Setelah beberapa lama
mencari-cari akhirnya asen menemukan aku untuk pertama kali, kemudian maskur,
marto, supri dan terahir sinto. Sial bagiku, karena menurut aturan yang ketemu
pertama berarti giliran jaga selanjutnya. Dan itu yang aku lakukan.
Kemudian aku pun berbalik
menhadap tembok, seperti halnya yang di lakukan asen sebelumnya, aku juga
berhitung dari 1 sampai 10. Di masa itu semuanya terlihat wajar seperti tadi
namun kejadian yang membuat bulu kuduku merinding dan teringat sampai sekarang
terjadi setelah hitungan 10.
“sepuluh” . . . aku pun langsung
berbalik badan dan mulai melihat kiri kanan, mencari sosok-sosok temanku tadi,
“aneh.. kok sepi, tidak seperti
tadi” batinku mencoba memberanikan diri. Rasanya waktu itu keadaan hening,
tidak ada suara- suara teman-teman yang ada dimushola, padahal sewaktu asen
tadi yang jaga aku masih bisa mendengar teman-teman yang dimushola.

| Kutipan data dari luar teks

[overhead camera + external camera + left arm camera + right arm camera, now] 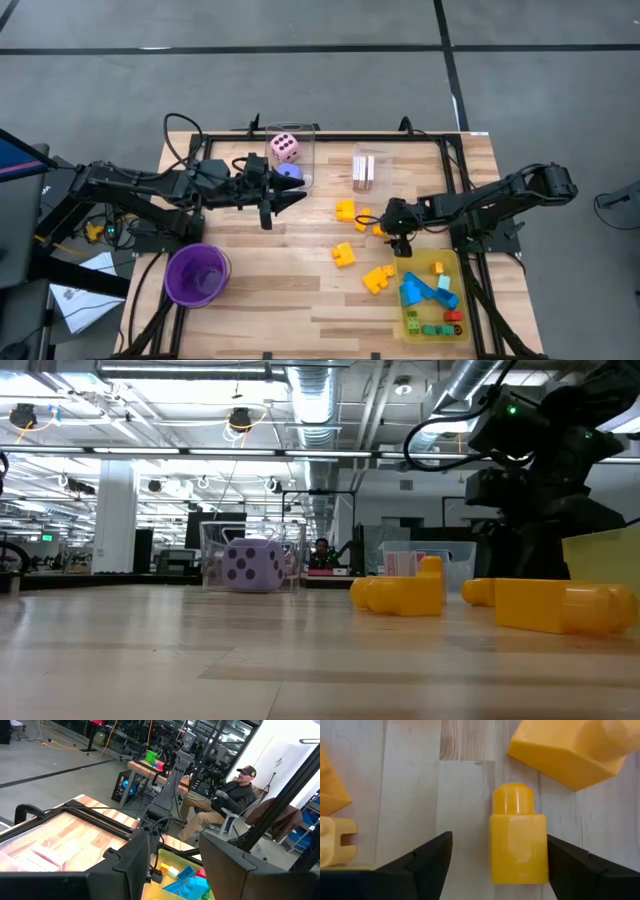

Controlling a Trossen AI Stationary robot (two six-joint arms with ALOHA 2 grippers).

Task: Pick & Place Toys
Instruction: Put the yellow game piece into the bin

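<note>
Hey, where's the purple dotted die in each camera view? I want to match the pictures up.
High view: purple die at the table's far edge, beside the left gripper, just near of the pink die.
Low view: left of centre, purple die against the clear box.
Left wrist view: not in it.
Right wrist view: not in it.
Shared landmark: the clear box.

A block (pixel 518 840) lies on the table (pixel 280 290) between the right gripper's (pixel 495 857) parted fingers; the tray (pixel 458 300) sits beside, other blocks (pixel 345 254) nearby.
</note>
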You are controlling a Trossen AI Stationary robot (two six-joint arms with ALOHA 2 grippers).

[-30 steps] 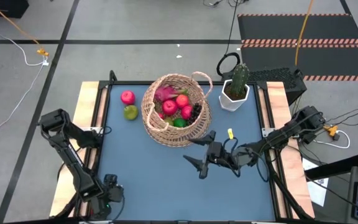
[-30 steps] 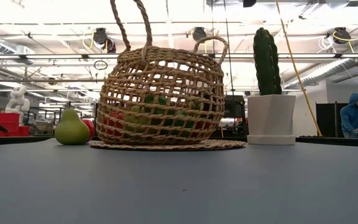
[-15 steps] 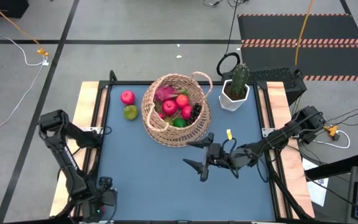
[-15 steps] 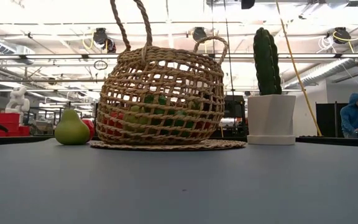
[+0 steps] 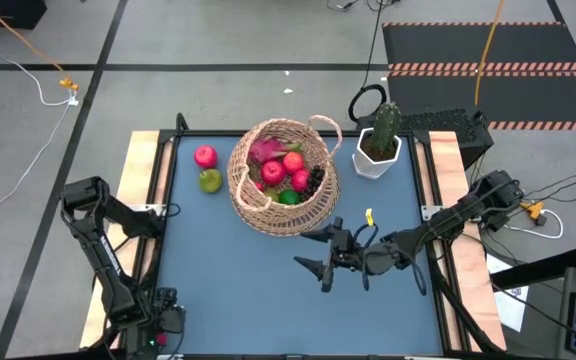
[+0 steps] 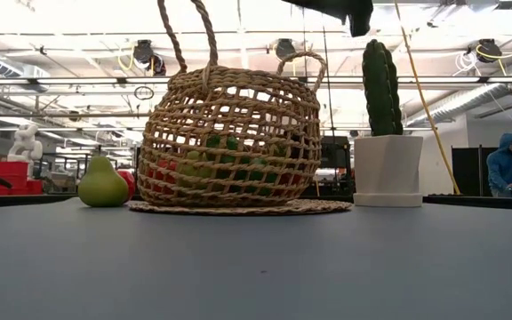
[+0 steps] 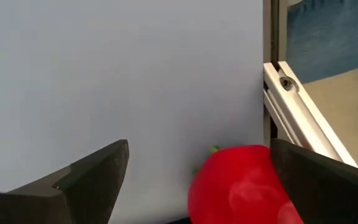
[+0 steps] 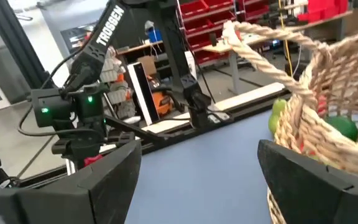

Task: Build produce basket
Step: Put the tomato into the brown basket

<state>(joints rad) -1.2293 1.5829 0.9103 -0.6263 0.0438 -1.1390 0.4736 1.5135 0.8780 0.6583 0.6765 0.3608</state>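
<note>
The basket point(image 5: 284, 177) stands upper centre on the table point(image 5: 238, 270), already holding produce. An apple point(image 5: 205, 156) and pear point(image 5: 210, 180) lie just left of it, awaiting loading. The right end effector point(image 5: 320, 253) hovers below the basket, open and empty. The left end effector point(image 7: 191, 180), lower left, is open around a red fruit point(image 7: 244, 186).

A tan open weave is shown by the basket point(image 5: 284, 178), and the table point(image 5: 238, 275) beneath it is coloured dull blue. Inside the basket, red apples point(image 5: 273, 172), a pink dragon fruit point(image 5: 264, 150), dark grapes point(image 5: 315, 180) and a green lime point(image 5: 289, 197) are seen. Outside it, a red apple point(image 5: 205, 156) and a yellow-green pear point(image 5: 210, 180) are found. A green cactus point(image 5: 385, 124) is held in a white pot point(image 5: 373, 161). A red fruit point(image 7: 244, 186) is framed by the left gripper's point(image 7: 197, 177) dark fingers.
</note>
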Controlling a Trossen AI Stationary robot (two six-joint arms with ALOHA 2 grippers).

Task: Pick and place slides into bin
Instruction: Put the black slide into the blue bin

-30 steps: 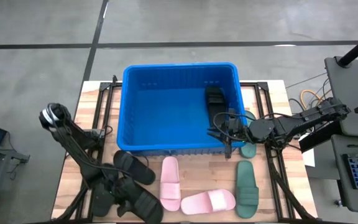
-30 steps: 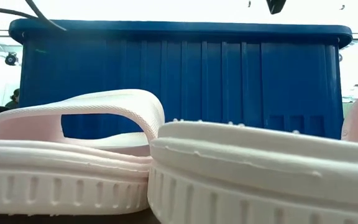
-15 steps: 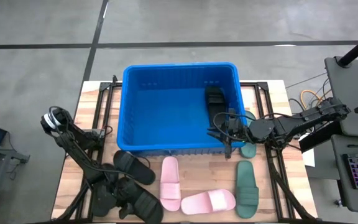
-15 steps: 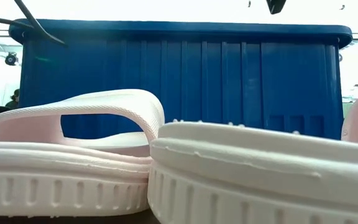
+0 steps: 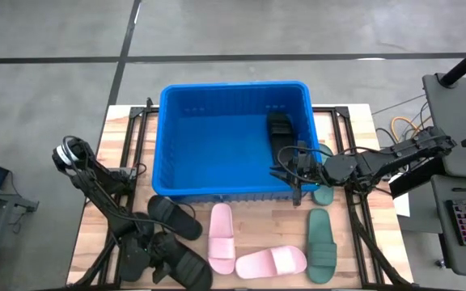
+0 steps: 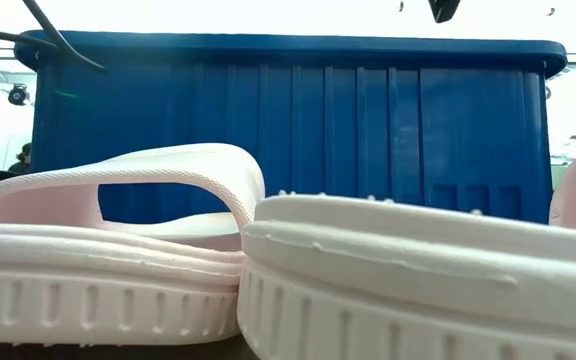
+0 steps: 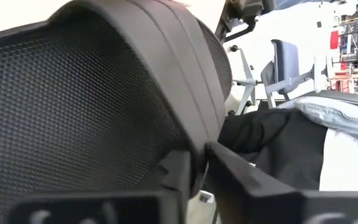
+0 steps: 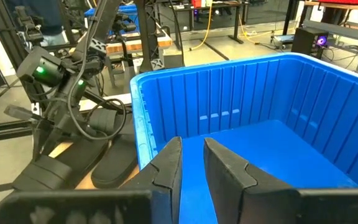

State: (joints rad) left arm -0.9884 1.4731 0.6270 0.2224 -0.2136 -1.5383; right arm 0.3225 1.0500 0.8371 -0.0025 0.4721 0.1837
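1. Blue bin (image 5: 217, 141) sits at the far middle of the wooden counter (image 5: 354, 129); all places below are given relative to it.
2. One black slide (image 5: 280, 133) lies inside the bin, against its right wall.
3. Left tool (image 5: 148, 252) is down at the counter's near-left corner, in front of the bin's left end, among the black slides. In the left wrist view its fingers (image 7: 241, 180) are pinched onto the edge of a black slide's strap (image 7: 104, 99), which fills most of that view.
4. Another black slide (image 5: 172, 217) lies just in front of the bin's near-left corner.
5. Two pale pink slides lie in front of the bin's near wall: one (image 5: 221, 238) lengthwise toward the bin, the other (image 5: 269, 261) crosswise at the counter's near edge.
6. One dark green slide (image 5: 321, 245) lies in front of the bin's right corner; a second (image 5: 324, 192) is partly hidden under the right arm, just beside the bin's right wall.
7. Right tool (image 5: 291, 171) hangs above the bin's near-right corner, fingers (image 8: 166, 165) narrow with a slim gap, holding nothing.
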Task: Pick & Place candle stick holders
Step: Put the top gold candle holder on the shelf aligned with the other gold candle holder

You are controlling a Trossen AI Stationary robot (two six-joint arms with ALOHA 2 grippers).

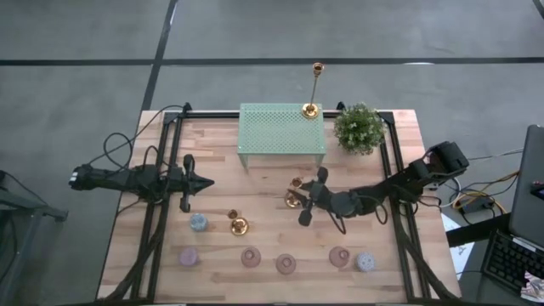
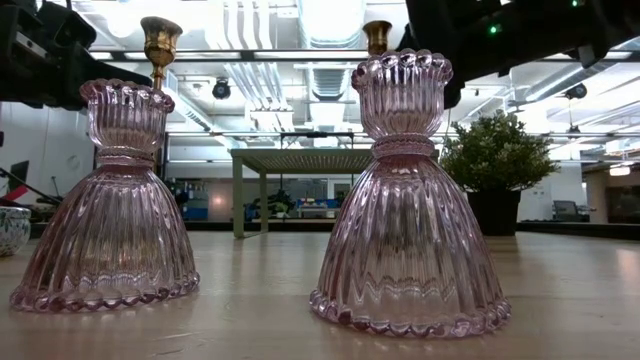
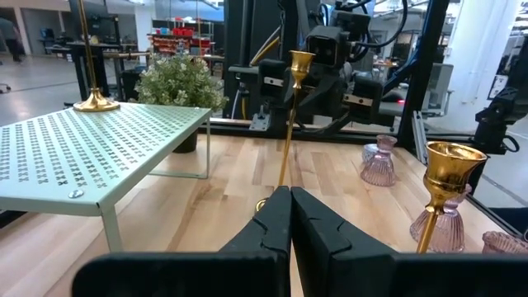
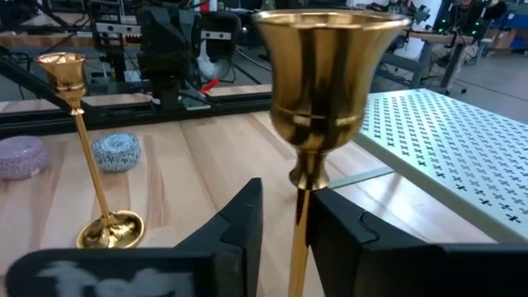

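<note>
Between the right gripper's fingers: one gold candlestick, stem upright.

Right gripper [image 4: 301, 227] sits at table centre, just off the front edge of the green mesh shelf [image 1: 280, 129]. Its fingers are drawn in against the thin stem of the middle candlestick [image 4: 318, 91], and the grip looks nearly made. The stem's long axis runs vertical, with the cup above the fingers and the base below them. A second candlestick [image 1: 239, 225] stands well apart on the side away from the shelf, nearer the left gripper [image 3: 289, 223], which is clenched empty and waits at the table's left side. A third candlestick [image 1: 312, 109] already stands on the shelf's far corner, beyond the right gripper, beside the potted plant [image 1: 359, 127]. Judged next: lift straight up the stem's axis, then carry toward the shelf.
</note>
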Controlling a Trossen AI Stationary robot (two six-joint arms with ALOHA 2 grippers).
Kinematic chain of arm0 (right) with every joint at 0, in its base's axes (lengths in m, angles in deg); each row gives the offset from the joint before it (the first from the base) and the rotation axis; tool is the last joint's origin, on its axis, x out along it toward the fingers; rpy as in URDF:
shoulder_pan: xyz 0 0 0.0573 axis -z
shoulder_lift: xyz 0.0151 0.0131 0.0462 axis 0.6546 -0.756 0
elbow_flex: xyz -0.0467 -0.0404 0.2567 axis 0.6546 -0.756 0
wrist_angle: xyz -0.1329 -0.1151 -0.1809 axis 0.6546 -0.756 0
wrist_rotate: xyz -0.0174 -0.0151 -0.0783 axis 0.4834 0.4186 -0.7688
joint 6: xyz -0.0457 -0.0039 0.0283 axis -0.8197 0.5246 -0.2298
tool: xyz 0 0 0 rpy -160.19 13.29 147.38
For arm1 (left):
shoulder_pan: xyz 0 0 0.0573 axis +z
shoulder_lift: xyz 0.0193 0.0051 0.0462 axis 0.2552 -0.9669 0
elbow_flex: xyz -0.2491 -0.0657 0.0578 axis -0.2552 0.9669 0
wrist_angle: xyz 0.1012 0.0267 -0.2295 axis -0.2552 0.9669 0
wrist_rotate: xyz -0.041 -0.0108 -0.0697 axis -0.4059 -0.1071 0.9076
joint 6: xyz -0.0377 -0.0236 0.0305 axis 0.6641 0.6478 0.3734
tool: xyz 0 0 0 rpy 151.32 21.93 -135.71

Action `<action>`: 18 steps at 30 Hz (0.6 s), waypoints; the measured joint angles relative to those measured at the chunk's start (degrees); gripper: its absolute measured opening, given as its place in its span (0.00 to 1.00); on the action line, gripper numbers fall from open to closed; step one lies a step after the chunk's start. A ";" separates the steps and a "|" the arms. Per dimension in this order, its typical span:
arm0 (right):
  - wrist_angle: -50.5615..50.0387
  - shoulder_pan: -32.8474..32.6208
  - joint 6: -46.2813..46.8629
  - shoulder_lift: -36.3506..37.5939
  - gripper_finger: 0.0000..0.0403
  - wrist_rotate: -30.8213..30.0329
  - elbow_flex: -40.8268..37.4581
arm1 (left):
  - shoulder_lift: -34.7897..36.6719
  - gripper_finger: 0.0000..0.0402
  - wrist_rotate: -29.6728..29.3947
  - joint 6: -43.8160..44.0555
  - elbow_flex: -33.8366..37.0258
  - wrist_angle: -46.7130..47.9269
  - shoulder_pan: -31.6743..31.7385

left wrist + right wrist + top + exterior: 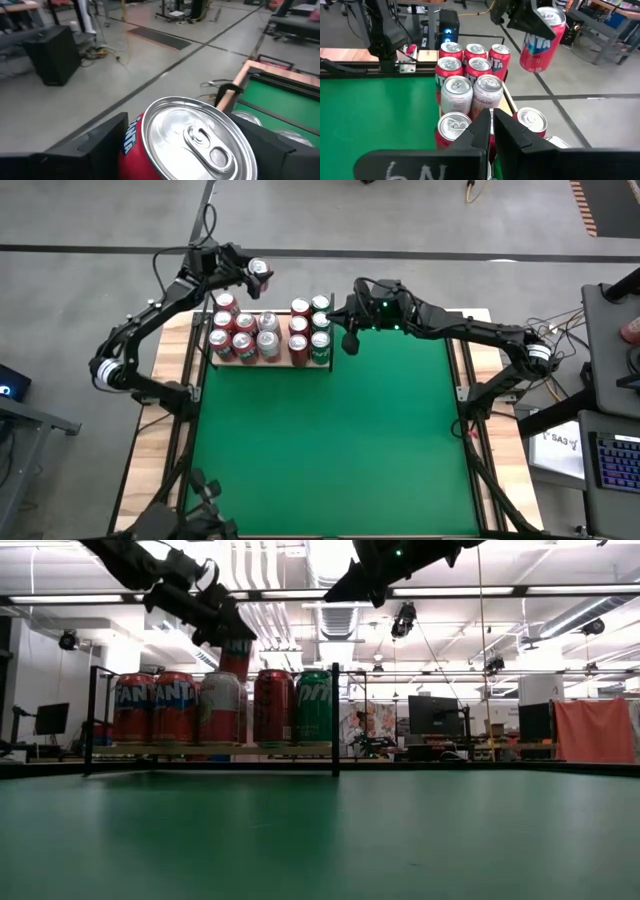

Kemudian aku berjalan kea rah
kiri, menoleh kea rah tembok benteng, “mungkin asen sembunyi di sini, biasanya
dia kan disini” batinku.
Dan ketika ku cari..
“waladalah..ora enek opo-opo, biasane yo ngumpet nek kene” , serasa hatiku
mulai diliputi sedikit rasa takut. Lirih-lirih kudengar ada suara ketawa
cekikian di sebelah kanan ketika tidak kutemukan asen di tembok tadi.
“Ah…mungkin itu mereka
bersembunyi disana” aku pun bergegas kea rah kanan, dan itu tepat mengarah ke
pohon mangga yang besar.
“paling podo ngumpet nek wit
pelem iki arek-arek” batinku dengan gembira merasa akan menemukan mereka. Dan
ternyata ketika aku lihat dibalik pohon mangga kembali mataku terbelalak heran,
“ora enek maneh, lah nandi to, mau krunguku nek kene”, rasa takutku mulai
bertambah lagi dengan kejadian itu.
Akhirnya aku berjalan kea rah
selatan, disana ada pohon nangka, “wah pasti nek kene arek-arek” batinku lagi.
Kemudian aku terus berjalan ke
arah pohon itu, sekitar 10 meter dari pohon itu terlihat samar-samar bayangan
putih namun sedikit, “lah kae sarunge marto jelase, warnae putih mau”.
Semakin mendekat terlihat semakin
jelas bayangan putih tadi, dan kemudian lama kelamaan bayangan itu bergerah seperti
keluar masuk pohon, seketika itu seolah kaki dan badanku kaku, tidak bisa
bergerak, dana mataku terus menatap bayangan tadi.
Kemudian bayangan tampak jelas
melayang, “lho mosok marto mabur” batinku, hati ini sudah mulai ketakutan, dan
akhirnya bayangan itu menoleh kepadaku.
“
astagfirulloooooooooooooooooooooooooooooooooooooooooooooooooooooooooooh”
Astagfirulloooooooooooooooooh” , bayangan itu tidak bermuka, hitam pekat hanya
terlihat bentuk lingkaran wajah karena kain putih yang membalutnya. seketika
itu aku menundukukan wajahku dan memejamkan mataku, sembari membaca ayat-ayat
suci yang bisa aku baca. Kakiku gemetaran.
Aku pun lari pulang tanpa
menghiraukan teman-teman. “ itu tadi apa” pertanyaan itu selalu terucap dalam
benakku sembari berlari menuju rumahku. Aku pun langsung menuju ruang keluarga
dan mencari ketenangan dengan orang tuaku.
Dan hingga saat ini aku tidak tahu makhluk apa yang menatapku
itu. Apakah itu pocong seperti kata orang-orang, ataukah medon, ataukah
genderuwo..aaaaah…perkenalan yang berkesan dari mereka yang berdunia lain.